**Exercise directions:**
Everything from the first line of the material below through the line containing "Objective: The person" must be retyped exactly, and nothing past it.

================================

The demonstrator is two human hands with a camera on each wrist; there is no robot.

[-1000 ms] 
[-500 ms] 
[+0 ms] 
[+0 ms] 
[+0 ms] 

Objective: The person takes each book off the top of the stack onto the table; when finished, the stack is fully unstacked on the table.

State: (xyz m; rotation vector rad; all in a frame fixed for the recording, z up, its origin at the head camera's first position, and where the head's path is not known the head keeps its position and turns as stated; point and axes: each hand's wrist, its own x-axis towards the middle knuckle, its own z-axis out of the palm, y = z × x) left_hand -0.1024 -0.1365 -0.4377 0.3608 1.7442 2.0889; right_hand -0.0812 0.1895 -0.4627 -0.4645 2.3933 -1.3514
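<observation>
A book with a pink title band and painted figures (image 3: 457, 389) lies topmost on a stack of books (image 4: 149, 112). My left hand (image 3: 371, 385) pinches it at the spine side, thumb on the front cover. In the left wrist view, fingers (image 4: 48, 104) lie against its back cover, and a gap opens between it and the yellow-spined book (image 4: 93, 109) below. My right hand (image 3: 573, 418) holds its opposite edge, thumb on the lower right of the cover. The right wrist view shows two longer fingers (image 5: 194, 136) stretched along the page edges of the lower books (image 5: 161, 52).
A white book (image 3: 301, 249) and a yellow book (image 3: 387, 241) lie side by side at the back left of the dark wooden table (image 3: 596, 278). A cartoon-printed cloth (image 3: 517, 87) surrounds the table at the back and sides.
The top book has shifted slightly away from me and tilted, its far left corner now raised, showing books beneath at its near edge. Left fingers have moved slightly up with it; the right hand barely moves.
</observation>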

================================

**Task result:**
The demonstrator is two human hands with a camera on each wrist; there is no robot.

[-1000 ms] 
[-500 ms] 
[+0 ms] 
[+0 ms] 
[+0 ms] 

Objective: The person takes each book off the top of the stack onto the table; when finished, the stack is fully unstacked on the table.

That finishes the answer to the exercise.